• THE PROBLEM
Below are several entries. Transcribe exactly those lines that fall from the one with "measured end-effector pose" through the one with "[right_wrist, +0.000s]", end lines included.

====================

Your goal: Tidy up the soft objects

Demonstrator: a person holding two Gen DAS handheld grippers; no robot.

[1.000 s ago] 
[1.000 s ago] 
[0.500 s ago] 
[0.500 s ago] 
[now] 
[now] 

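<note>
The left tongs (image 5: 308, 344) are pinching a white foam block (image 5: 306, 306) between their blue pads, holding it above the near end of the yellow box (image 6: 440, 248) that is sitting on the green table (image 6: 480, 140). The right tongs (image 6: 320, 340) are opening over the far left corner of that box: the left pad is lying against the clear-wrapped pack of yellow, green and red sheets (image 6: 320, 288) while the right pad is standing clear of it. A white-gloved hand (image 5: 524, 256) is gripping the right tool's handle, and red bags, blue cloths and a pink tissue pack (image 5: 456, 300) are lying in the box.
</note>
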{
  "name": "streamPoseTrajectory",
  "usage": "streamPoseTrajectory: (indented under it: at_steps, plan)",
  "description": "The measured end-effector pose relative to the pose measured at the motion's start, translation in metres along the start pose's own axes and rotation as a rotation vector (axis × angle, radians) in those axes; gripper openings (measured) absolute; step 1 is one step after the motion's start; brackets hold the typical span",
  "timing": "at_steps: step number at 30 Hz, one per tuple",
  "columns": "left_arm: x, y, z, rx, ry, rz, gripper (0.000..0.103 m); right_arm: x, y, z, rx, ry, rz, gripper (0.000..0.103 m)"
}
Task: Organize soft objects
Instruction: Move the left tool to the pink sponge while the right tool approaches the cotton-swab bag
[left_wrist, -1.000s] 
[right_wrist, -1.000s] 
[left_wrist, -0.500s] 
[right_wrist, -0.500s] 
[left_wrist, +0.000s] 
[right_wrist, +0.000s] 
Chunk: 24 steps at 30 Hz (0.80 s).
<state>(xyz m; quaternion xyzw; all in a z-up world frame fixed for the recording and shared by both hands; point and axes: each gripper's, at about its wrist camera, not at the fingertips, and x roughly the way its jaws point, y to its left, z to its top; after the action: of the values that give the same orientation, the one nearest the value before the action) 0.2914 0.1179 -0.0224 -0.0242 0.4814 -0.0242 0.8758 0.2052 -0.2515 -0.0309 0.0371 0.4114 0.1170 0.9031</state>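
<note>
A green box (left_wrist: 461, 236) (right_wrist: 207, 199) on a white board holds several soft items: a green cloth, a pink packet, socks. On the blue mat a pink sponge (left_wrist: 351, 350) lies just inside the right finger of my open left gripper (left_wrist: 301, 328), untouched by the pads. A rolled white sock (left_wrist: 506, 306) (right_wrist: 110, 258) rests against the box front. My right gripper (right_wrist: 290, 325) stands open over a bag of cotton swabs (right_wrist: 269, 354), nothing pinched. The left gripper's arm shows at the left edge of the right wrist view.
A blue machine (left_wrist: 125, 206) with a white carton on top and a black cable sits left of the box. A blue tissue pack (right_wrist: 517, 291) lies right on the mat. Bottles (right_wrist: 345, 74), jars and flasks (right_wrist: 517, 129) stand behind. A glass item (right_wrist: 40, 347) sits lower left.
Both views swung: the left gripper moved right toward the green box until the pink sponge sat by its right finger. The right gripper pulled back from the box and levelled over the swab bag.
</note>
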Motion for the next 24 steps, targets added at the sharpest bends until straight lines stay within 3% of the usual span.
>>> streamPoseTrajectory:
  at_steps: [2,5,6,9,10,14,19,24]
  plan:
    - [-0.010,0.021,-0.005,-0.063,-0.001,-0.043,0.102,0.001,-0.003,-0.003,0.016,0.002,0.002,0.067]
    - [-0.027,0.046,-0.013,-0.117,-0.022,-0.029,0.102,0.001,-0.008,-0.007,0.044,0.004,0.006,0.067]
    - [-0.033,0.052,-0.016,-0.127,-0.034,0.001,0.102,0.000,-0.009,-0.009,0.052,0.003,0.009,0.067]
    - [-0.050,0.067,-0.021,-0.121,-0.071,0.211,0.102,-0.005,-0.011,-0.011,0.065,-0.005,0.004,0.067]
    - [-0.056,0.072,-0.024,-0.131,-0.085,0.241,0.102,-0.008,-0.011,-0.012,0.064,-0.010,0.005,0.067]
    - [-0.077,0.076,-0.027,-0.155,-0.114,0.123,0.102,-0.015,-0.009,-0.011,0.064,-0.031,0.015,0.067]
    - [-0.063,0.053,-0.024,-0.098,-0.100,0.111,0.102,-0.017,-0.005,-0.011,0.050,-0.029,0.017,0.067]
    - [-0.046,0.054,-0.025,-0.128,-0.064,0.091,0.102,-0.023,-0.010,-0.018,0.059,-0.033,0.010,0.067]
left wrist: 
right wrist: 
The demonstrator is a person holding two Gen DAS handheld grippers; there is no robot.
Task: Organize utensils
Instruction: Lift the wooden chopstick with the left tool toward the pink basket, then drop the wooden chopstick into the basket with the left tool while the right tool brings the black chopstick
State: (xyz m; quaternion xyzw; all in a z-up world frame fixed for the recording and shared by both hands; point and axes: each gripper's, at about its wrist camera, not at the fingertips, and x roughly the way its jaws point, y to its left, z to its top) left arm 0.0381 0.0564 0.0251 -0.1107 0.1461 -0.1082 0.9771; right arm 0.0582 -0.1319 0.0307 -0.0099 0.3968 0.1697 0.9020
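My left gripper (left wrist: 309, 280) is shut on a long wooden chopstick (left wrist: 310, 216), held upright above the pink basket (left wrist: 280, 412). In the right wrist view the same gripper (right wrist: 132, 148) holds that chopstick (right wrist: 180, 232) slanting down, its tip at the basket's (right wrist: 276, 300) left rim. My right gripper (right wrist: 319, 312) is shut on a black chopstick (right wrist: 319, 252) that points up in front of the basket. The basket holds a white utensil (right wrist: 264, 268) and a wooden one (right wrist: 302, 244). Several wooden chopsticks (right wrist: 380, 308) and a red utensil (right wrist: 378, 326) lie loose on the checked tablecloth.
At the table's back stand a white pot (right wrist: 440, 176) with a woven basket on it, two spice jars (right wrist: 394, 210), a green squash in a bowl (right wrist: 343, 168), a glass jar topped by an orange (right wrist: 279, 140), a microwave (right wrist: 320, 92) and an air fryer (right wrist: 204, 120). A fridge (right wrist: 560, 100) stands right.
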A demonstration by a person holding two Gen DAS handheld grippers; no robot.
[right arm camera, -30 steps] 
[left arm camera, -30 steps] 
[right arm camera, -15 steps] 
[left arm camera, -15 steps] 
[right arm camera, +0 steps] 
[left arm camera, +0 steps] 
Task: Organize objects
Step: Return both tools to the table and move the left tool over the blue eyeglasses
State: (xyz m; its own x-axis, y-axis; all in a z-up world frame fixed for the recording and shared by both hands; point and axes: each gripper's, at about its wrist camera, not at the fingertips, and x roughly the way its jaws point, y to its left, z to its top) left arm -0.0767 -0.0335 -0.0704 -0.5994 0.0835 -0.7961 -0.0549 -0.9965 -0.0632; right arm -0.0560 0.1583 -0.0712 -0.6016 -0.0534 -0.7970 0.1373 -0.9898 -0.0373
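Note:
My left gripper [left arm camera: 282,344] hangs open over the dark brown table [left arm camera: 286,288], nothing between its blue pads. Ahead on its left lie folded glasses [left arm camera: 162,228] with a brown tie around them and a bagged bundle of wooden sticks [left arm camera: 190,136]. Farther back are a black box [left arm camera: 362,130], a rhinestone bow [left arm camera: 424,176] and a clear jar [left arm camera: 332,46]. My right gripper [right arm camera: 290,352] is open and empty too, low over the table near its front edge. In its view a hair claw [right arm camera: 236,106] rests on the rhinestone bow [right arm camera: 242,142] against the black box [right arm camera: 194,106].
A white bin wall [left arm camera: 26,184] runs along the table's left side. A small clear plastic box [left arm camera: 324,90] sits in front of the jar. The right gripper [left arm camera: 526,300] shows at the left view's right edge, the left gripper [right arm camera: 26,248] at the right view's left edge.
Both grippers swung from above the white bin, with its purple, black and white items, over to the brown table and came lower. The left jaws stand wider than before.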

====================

• COMPLETED EXERCISE
  "description": "The measured end-effector pose relative to the pose measured at the motion's start, translation in metres along the start pose's own axes and rotation as a rotation vector (axis × angle, radians) in those axes; gripper openings (measured) absolute; step 1 is one step after the motion's start; brackets hold the typical span",
  "timing": "at_steps: step number at 30 Hz, one per tuple",
  "columns": "left_arm: x, y, z, rx, ry, rz, gripper (0.000..0.103 m); right_arm: x, y, z, rx, ry, rz, gripper (0.000..0.103 m)"
}
Task: Organize soft objects
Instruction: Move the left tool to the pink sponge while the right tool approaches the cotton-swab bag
[left_wrist, -1.000s] 
[right_wrist, -1.000s] 
[left_wrist, -0.500s] 
[right_wrist, -0.500s] 
[left_wrist, +0.000s] 
[right_wrist, +0.000s] 

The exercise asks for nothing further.